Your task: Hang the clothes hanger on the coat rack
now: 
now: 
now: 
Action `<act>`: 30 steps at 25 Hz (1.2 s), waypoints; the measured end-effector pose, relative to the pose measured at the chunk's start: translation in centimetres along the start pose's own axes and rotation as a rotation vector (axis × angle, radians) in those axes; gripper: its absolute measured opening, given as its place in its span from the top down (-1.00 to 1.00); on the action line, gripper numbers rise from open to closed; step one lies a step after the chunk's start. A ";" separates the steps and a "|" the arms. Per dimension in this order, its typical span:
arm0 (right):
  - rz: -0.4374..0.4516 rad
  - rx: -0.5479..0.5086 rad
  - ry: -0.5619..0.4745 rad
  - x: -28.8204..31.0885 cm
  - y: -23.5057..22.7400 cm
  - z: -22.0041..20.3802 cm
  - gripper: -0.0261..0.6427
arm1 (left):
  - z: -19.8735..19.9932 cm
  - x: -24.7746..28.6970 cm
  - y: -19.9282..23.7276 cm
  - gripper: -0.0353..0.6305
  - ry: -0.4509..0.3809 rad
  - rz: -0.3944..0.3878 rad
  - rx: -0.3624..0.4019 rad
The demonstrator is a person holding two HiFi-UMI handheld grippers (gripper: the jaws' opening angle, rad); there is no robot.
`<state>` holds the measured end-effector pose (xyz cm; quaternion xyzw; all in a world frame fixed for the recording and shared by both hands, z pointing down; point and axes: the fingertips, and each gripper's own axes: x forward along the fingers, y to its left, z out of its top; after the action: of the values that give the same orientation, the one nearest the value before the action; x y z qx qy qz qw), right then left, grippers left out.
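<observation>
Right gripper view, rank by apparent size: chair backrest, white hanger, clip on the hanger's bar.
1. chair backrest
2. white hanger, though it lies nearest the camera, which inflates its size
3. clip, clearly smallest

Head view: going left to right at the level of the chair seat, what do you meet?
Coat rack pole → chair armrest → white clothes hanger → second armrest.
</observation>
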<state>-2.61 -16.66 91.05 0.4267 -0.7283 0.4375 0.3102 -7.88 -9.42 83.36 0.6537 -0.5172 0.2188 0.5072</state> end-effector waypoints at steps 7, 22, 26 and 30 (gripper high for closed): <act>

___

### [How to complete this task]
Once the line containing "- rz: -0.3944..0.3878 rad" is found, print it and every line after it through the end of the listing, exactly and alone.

### [Result for this exercise]
  - rz: -0.3944..0.3878 rad
  - rx: -0.3624..0.4019 rad
The demonstrator is a person holding two HiFi-UMI handheld grippers (gripper: the jaws' opening angle, rad); there is no robot.
`<state>` holds the measured end-effector pose (xyz cm; quaternion xyzw; all in a world frame fixed for the recording and shared by both hands, z pointing down; point and axes: the fingertips, and each gripper's own axes: x forward along the fingers, y to its left, z out of its top; after the action: of the values that give the same orientation, the one nearest the value before the action; x y z qx qy qz qw), right then left, grippers left out.
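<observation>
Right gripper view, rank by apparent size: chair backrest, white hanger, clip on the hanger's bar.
1. chair backrest
2. white hanger, though it lies nearest the camera, which inflates its size
3. clip, clearly smallest

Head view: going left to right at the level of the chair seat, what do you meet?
Coat rack pole → chair armrest → white clothes hanger → second armrest.
</observation>
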<state>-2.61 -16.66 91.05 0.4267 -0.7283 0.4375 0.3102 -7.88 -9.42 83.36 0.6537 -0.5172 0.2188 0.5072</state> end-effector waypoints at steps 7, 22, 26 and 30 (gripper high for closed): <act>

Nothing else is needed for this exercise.